Material provided ->

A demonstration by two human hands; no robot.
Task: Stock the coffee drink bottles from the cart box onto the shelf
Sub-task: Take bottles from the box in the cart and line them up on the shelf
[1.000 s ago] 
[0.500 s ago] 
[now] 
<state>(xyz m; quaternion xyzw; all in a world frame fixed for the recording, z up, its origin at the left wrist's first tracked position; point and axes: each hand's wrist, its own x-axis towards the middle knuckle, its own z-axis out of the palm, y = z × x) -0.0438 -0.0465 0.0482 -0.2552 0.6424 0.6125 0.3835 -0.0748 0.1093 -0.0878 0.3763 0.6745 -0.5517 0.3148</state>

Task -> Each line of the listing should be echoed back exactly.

Task output ->
A demonstration by two human hands; no robot.
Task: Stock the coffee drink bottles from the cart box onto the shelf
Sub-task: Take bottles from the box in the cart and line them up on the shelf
[1.000 s ago] 
[0.500 s ago] 
[now] 
<state>(xyz m; quaternion xyzw; all in a world frame fixed for the recording, z up, its origin at the left wrist's first tracked position; point and axes: each hand's wrist, its own x-axis towards the middle knuckle, its own z-axis out of the palm, y = z × x) -0.0438 -0.0465 0.0482 -0.2552 0.6424 0.6125 0.3835 -0.0748 0.1093 -0.0878 0.3763 0.6745 -0.5517 0.3148</state>

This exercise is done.